Gaetano di Mauro, piloto do carro #11 na equipe Shell Helix Ultra

"Aparentemente foi uma quebra de motor. O carro vinha normal, e não houve nenhum aviso, foi um problema repentino. Uma pena o que aconteceu, agora vamos ter de partir para uma corrida de recuperação. Vai ser uma corrida difícil, vamos pensar numa boa estratégia."

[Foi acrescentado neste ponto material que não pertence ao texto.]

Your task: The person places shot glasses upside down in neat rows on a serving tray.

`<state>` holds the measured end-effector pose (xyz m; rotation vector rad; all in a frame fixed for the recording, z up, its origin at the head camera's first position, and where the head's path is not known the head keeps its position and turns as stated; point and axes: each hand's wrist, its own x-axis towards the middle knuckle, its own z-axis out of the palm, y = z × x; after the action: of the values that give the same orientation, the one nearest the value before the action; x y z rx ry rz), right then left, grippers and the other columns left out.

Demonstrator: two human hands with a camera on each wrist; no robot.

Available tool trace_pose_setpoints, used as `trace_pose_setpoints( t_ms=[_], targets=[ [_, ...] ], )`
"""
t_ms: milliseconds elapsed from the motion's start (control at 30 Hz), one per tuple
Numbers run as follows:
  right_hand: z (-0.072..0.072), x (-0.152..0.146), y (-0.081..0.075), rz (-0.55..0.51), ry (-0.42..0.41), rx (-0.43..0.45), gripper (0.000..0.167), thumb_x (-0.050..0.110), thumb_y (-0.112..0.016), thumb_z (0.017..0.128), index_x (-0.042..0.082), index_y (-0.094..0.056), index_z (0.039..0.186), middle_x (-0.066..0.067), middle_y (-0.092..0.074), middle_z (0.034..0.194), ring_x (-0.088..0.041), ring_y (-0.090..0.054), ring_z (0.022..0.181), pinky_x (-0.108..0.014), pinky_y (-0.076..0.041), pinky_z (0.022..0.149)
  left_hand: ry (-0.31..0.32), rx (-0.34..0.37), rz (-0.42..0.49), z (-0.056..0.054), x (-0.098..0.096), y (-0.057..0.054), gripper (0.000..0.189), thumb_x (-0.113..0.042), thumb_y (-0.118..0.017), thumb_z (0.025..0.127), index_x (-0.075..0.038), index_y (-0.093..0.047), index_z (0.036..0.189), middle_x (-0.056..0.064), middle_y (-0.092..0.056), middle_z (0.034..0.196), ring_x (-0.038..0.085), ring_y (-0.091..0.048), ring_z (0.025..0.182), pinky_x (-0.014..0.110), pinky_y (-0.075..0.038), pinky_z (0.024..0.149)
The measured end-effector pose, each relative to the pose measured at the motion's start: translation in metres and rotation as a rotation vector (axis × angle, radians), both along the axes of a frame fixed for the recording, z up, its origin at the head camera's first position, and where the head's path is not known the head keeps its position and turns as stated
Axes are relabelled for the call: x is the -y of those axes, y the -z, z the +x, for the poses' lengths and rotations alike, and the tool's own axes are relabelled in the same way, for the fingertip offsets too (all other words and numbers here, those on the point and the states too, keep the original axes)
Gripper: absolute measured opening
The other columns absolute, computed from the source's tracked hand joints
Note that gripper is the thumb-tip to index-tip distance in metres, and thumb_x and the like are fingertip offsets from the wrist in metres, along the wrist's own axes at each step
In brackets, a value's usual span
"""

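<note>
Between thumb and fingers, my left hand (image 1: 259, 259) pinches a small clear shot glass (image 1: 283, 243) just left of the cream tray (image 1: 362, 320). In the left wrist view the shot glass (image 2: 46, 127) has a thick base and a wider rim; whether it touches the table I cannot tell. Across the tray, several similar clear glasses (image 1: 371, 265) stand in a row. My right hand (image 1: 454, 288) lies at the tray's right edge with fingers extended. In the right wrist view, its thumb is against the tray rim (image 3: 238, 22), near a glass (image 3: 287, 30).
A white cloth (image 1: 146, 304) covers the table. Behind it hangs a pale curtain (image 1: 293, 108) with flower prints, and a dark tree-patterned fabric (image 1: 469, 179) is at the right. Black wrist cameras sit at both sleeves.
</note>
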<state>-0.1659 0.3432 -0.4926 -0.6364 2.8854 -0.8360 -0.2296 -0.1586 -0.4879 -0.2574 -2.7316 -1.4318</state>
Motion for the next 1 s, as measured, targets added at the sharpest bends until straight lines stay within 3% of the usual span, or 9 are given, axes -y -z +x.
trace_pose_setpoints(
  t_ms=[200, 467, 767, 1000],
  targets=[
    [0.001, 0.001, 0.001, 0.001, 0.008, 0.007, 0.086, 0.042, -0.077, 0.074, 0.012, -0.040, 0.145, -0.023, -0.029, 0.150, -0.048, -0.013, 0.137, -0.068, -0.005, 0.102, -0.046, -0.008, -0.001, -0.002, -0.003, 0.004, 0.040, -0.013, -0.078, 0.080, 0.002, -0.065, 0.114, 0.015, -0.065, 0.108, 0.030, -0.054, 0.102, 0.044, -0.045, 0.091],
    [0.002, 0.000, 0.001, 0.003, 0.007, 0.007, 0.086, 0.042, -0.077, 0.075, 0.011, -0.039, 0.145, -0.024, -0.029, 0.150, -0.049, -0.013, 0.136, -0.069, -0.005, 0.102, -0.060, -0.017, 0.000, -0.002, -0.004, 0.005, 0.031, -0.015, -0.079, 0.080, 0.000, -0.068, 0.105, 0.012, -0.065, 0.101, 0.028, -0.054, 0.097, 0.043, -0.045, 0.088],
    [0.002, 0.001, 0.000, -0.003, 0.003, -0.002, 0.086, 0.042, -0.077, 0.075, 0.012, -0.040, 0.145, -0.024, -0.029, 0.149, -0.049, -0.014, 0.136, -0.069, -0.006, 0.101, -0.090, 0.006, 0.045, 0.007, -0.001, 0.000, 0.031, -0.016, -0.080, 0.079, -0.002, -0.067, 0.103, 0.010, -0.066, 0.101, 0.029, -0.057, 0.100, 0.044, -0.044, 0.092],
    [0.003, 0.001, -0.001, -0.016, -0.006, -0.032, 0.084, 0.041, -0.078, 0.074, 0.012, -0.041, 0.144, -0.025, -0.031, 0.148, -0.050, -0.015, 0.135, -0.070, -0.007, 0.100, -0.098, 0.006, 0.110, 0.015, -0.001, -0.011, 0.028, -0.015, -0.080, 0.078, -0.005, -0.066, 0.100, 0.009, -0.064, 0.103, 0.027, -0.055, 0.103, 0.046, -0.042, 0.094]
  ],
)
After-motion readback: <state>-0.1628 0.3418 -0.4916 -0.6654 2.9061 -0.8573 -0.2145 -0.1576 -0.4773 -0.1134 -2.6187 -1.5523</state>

Átila Abreu, piloto do carro #51 na equipe Shell V-Power

Grid de largada:

1º L.di Grassi - 1m36s704
2º R.Maurício - 1m36s873
3º T.Camilo - 1m36s979
4º D.Serra - 1m37s224
5º G.Casagrande - 1m37s285
6º B.Baptista - 1m37s413
7º R.Zonta - 1m37s167
8º N.Piquet - 1m37s178
9º F.Fraga - 1m37s180
10º M.Wilson - 1m37s185

Sobre a Raízen:

A Raízen, licenciada da marca Shell no Brasil, se destaca como uma das empresas de energia mais competitivas do mundo e uma das maiores em faturamento no Brasil, atuando em todas as etapas do processo: cultivo da cana, produção de açúcar, etanol e energia, comercialização, logística interna e de exportação, distribuição e varejo de combustíveis. A companhia conta com cerca de 30 mil funcionários, que trabalham todos os dias para gerar soluções sustentáveis que contribuam para o desenvolvimento do país, como a produção de bioeletricidade e etanol de segunda geração a partir dos coprodutos da cana-de-açúcar. Com 26 unidades produtoras, a Raízen produz cerca de 2,0 bilhões de litros de etanol por ano, 4,2 milhões de toneladas de açúcar e tem capacidade para gerar cerca de 940 MW de energia elétrica a partir do bagaço da cana-de-açúcar. A empresa também está presente em 66 bases de abastecimento em aeroportos, 67 terminais de distribuição de combustível e comercializa aproximadamente 25 bilhões de litros de combustíveis para os segmentos de transporte, indústria e varejo. Conta com uma rede formada por mais de 6.000 postos de serviço com a marca Shell, responsáveis pela comercialização de combustíveis e mais de 950 lojas de conveniência Shell Select. Além disso, a companhia mantém a Fundação Raízen, que busca estar próxima da comunidade, oferecendo qualificação profissional, educação e cidadania. Criada há mais de 14 anos, a Fundação Raízen possui seis núcleos no interior do estado de São Paulo e um em Goiás e já beneficiou mais de 13 mil alunos e mais de 4 milhões de pessoas com ações realizadas desde 2012.